PROBLEM TO SOLVE: Whenever the word "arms" appears in a line of the data below, copy that line.

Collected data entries
※

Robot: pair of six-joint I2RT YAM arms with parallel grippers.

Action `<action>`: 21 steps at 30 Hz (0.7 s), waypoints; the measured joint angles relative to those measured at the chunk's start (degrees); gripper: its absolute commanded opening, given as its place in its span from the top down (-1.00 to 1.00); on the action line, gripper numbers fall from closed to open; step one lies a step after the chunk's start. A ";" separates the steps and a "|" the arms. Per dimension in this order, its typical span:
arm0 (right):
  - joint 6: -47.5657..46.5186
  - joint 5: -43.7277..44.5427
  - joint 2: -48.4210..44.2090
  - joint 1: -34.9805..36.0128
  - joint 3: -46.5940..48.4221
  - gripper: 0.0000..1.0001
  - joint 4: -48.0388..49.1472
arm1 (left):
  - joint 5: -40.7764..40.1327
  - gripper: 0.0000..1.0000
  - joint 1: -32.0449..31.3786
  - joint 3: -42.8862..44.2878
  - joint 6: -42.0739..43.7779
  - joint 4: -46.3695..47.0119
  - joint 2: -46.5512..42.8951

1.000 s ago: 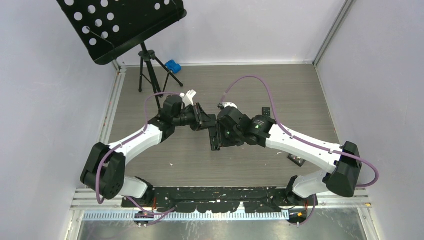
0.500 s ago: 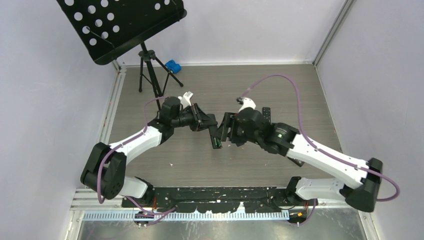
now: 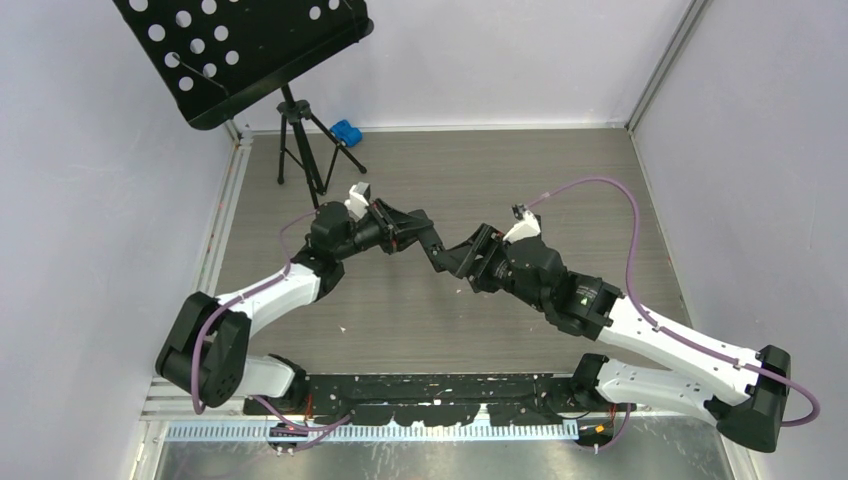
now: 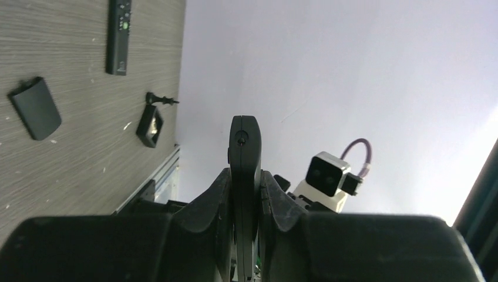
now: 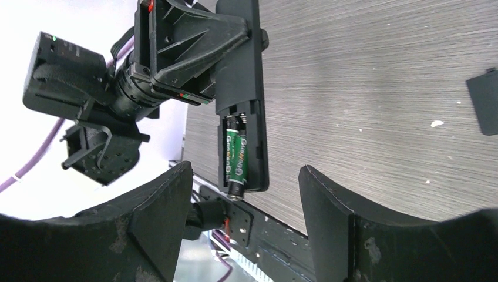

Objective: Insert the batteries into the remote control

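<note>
Grey wood-grain floor (image 3: 560,170); plain pale walls (image 3: 500,60); black perforated music stand (image 3: 240,50) on tripod, far-left corner.

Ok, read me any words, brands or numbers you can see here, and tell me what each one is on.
On the green battery seated in the held remote: white lettering along its side, too blurred to read.
On the second remote, lying apart: button marks too small to read.
Nothing else shows any text.

The left arm (image 3: 275,292) and right arm (image 3: 670,335) are done in white shells with chunky black joints. A purple cable (image 3: 600,180) is looped along each. White camera boxes (image 3: 357,193) are fitted at the wrists, and the fingers (image 5: 158,217) of the right tool (image 5: 244,170) are matte black.
</note>
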 measured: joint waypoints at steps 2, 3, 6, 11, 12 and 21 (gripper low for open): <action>1.42 -0.02 -0.20 0.00 -0.81 -0.43 2.25 | -0.85 1.00 0.00 -0.52 -1.81 1.73 -0.57; 2.12 -0.07 -0.39 0.00 -1.44 -0.43 3.67 | -1.16 1.00 0.00 -0.66 -2.64 2.32 -0.68; 4.20 -0.13 -1.22 0.00 -3.72 -0.43 6.99 | -1.86 1.00 0.00 -1.57 -4.87 4.76 -0.68; 7.26 -0.04 -3.30 0.00 -7.89 -0.43 13.00 | -2.54 1.00 0.00 -2.82 -7.67 7.41 -0.68; 7.63 -0.02 -3.87 0.00 -8.61 -0.43 13.86 | -2.56 1.00 0.00 -3.02 -8.07 8.04 -0.68; 10.12 1.55 -6.56 0.00 -11.21 -0.24 19.08 | -2.56 1.00 0.00 -3.34 -10.71 11.91 -0.39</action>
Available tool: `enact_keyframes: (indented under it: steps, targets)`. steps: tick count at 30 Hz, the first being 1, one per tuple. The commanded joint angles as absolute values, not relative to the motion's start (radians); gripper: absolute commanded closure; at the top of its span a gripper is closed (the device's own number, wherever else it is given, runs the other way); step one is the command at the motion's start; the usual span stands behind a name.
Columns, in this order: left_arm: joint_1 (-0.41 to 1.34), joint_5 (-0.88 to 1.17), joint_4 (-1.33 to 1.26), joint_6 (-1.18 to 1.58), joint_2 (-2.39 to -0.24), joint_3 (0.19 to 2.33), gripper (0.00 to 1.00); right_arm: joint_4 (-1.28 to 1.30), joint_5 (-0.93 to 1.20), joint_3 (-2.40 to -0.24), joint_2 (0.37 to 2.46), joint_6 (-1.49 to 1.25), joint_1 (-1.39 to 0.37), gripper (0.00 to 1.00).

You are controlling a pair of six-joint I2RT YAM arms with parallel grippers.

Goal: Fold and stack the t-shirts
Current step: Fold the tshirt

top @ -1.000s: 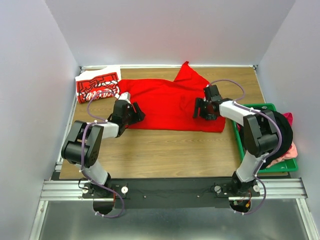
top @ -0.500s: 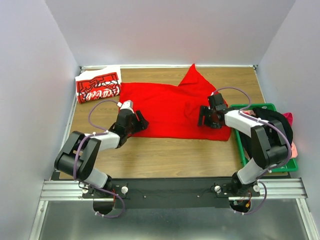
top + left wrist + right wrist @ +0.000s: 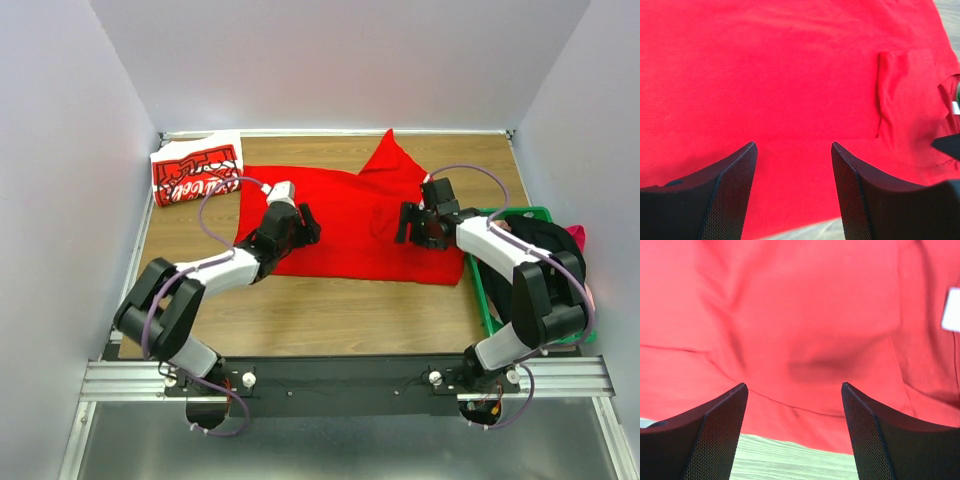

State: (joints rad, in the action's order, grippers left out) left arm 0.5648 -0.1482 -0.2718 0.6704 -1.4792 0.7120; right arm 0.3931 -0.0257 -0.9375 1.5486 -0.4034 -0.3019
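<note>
- Red plain t-shirt (image 3: 350,225) lies spread across the wooden table (image 3: 330,310), one corner peaked toward the far edge.
- Lettered t-shirt (image 3: 195,172) sits folded in the far left corner.
- Left hand (image 3: 792,150) and right hand (image 3: 795,390) hang over the plain shirt, fingers spread, gripping nothing.

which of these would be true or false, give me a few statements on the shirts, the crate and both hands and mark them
1. The plain bright red cloth t-shirt lies laid out on the wooden table. True.
2. The red t-shirt with white lettering sits folded in the far left corner. True.
3. The left hand is shut on the plain shirt. False: it is open over the cloth, gripping nothing.
4. The green plastic crate stands at the left edge. False: it is at the right edge.
5. The right hand is open. True.
</note>
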Motion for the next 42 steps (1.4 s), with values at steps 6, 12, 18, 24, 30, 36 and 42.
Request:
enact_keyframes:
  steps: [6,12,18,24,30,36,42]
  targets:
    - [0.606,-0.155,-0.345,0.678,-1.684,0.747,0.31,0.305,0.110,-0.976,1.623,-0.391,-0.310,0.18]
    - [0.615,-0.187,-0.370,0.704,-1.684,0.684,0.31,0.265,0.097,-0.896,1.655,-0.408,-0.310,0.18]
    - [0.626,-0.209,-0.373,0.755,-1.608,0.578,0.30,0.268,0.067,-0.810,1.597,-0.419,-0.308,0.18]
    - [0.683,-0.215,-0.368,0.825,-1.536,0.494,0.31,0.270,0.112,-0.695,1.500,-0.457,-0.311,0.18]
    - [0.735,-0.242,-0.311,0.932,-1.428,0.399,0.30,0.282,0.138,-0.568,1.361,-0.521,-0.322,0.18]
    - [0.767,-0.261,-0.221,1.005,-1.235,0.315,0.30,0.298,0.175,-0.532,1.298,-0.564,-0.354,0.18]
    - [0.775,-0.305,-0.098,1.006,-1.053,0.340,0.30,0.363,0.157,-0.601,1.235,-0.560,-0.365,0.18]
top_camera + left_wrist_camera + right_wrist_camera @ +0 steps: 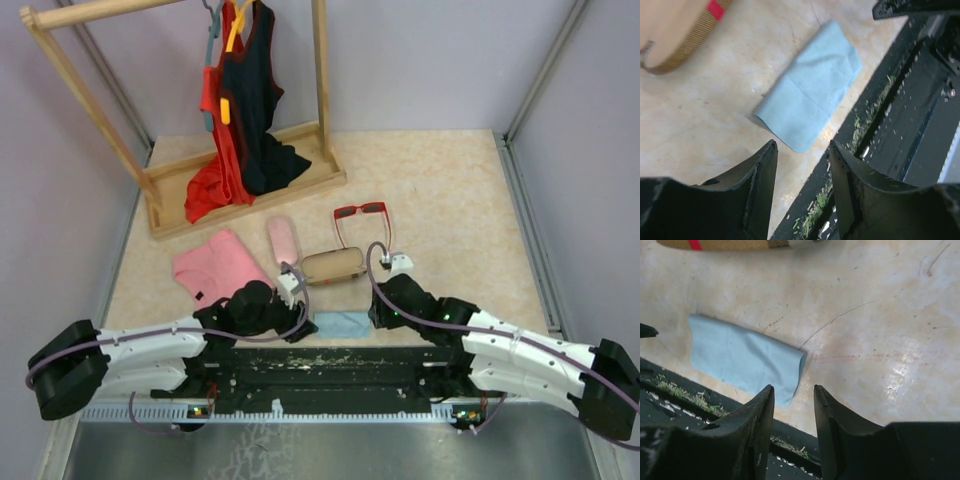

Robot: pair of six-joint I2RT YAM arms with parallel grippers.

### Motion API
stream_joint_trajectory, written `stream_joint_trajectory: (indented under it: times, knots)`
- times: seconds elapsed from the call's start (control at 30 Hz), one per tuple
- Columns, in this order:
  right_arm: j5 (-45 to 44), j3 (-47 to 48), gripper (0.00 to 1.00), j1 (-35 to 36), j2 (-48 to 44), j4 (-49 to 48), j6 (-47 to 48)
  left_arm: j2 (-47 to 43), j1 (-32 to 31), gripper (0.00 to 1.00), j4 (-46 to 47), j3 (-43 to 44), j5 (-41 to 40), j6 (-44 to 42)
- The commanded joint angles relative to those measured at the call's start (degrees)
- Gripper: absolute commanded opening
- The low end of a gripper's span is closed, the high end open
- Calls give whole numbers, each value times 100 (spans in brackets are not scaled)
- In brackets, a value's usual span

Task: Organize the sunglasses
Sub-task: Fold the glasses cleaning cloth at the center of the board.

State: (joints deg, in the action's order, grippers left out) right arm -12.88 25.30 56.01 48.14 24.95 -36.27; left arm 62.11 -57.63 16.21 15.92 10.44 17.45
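Observation:
The red-framed sunglasses (360, 212) lie unfolded on the table's middle, beyond the brown case. The orange-yellow pair is out of view. My left gripper (300, 325) hovers open and empty at the near table edge, left of a light blue cloth (341, 323). The left wrist view shows its fingertips (771, 150) apart just short of that cloth (810, 90). My right gripper (377, 318) is open and empty at the cloth's right end. The right wrist view shows its fingertips (769, 392) apart over the cloth's corner (742, 357).
A brown red-striped oval case (332, 265) lies shut behind the grippers, a pink case (283, 240) to its left, a folded pink cloth (220, 263) further left. A wooden clothes rack (245, 185) with red and black tops stands at the back left. The black base rail (330, 365) runs along the near edge.

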Motion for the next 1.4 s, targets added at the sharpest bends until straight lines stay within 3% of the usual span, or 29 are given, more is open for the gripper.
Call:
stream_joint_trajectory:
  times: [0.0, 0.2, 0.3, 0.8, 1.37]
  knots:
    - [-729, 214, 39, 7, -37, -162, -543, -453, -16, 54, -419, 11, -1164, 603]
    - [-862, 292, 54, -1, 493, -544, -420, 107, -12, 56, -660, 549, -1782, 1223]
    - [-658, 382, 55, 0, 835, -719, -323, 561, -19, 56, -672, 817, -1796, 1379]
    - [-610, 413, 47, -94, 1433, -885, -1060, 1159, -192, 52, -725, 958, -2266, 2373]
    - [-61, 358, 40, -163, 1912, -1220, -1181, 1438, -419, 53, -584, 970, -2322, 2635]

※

YOUR RESPONSE:
Robot: pair of six-joint I2RT YAM arms with parallel grippers.
Action `<action>`: 21 steps at 30 Hz (0.7 s), waypoints; the measured joint angles relative to those measured at the chunk's start (degrees); gripper: its absolute commanded opening, given as its place in its span from the top down (-1.00 to 1.00); on the action line, gripper numbers fall from closed to open; step one lies a step after the chunk's start. A ";" separates the steps and a "|" the arms. Per dimension in this order, its typical span:
You are controlling a pair of six-joint I2RT YAM arms with parallel grippers.
Robot: pair of six-joint I2RT YAM arms with parallel grippers.

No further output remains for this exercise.